2. Brandenburgisches Konzert (F-Dur, BWV
1047)
Im zweiten Konzert besteht die Sologruppe aus Trompete,
Blockflöte, Oboe und Violine. In Aufführungen mit modernen
Instrumenten nimmt die F-Trompete mit ihrer brillanten, hohen
Stimmführung (bis zum dreigestrichenen f) eine beherrschende
aber auch faszinierende Rolle ein. Oft wird kritisiert, dass Bach
hier eine zu heterogene Ansammlung von Instrumenten in einem Konzert
miteinander spielen lasse. In diesem Fall aber versteht man Bachs
Instrumentationsabsichten falsch. Klanggleichgewicht und
Klangverschmelzung - im Gegensatz zu anderen Komponis-ten des 18. und
19. Jahrhunderts - waren nicht sein Ziel. Im vollen Bewusstsein, dass
die geringe Mixturfähigkeit zu einer erhöhten Farbigkeit
seiner Musik beitragen werde (man denke da auch an seine
ungewöhnlichen Orgelregistrierungen), muss er diese Instrumente
ausgewählt haben. Im ersten Satz (alla breve) wird den klanglich
so unterschiedlichen Soloinstrumenten ein spielerisch-fröhliches
Grundmotiv zugeteilt. Dieses tritt mit immer neuer Farbgebung auf und
korrespondiert reizvoll zum energischen Tuttithema. Der zweite Satz
(Andante, d-Moll, 3/4) ist ein imitatorischer Dreigesang voll inniger
Melodik für die Soloinstrumente Flöte, Oboe, Violine und
Generalbass.

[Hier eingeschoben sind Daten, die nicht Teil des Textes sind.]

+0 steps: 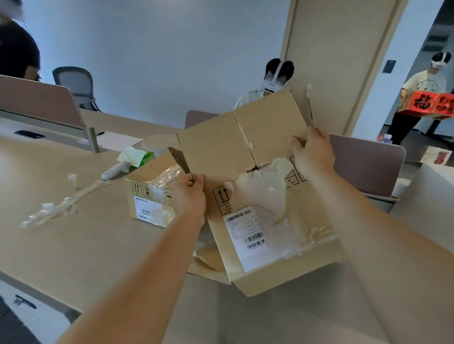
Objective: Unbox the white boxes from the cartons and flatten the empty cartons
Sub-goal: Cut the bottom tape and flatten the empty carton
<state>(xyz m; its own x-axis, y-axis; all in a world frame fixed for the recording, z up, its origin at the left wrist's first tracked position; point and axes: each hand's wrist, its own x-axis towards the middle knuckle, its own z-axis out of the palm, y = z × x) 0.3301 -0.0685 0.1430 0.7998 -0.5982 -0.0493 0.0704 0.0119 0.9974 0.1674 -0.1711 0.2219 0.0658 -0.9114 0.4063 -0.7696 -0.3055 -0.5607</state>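
Left hand (189,193) pinches the left edge of the opened carton (263,196); right hand (312,152) grips its right edge, thumb on the cardboard face. The carton is held tilted over the desk (67,230). At 9 o'clock, just beside it, stands a second taped carton (150,198); crumpled tape (58,204) lies farther out at 9 o'clock.

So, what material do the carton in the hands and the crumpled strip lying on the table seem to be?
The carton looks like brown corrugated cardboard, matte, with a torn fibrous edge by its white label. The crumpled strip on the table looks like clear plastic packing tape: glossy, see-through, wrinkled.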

Im dritten Satz (Allegro assai, F-Dur, 2/4) - als freie
Fuge gestaltet - haben die Streicher nur begleitende Funktion. Die
Trompete intoniert ein keck herausforderndes Thema, das dann die
anderen Soloinstrumente übernehmen.
Konzert für zwei Violinen, d-Moll BWV 1043
Rachel Späth und Markus Fleck,
Soloviolinen
Das zu den meistgespielten Bachschen Konzerten gehörende Werk
entstand 1718 in Köthen. Es ist - wie auch die beiden
Violinkonzerte - eine Originalwerk Bachs. Es wurde später von
Bach zu einem Konzert für zwei Cembali (BWV 1062) umgearbeitet
und nach c-Moll transponiert. Der erste Satz (Vivace, alla breve)
wird durch ein schwungvolles Fugenthema durch die 2. Violinen
eröffnet. Klangliche Verstärkung und Ausdrucksvertiefung
bringen dann die 1. Violinen. Mit einem strengen Oktavkanon in weiten
Achtel-Intervallsprüngen mit anschliessender Sechzehntelpassage
setzen dann die Soloviolinen ein und duettieren über den ganzen
Satz. Nur an wenigen Stellen tritt das Orchester mit wesentlichen
Motiven hervor. Der zweite Satz (Largo ma non tanto, F-Dur,12/8)
gehört zu den herrlichsten langsamen Sätzen überhaupt.
Von Anfang an dominieren die beiden Soloviolinen, zunächst im
Quintkanon. Das Duettieren beinhaltet eine Fülle tiefster
Gedanken, Nachahmungen und ineinander verschlungener Figurationen -
ein wahres Liebesduett. Der Schlusssatz (Allegro, 3/4) setzt wiederum
kräftigere Akzente. Tutti und Soli sind eng miteinander
verzahnt. Neben das energische Hauptthema treten zwei besinnlichere
Nebenthemen. Gleich zweimal erhält der Satz noch dynamische
Höhepunkte, wenn die beiden Soloviolinen in Doppelgriffen ein
majestätisches Akkordspiel intonieren.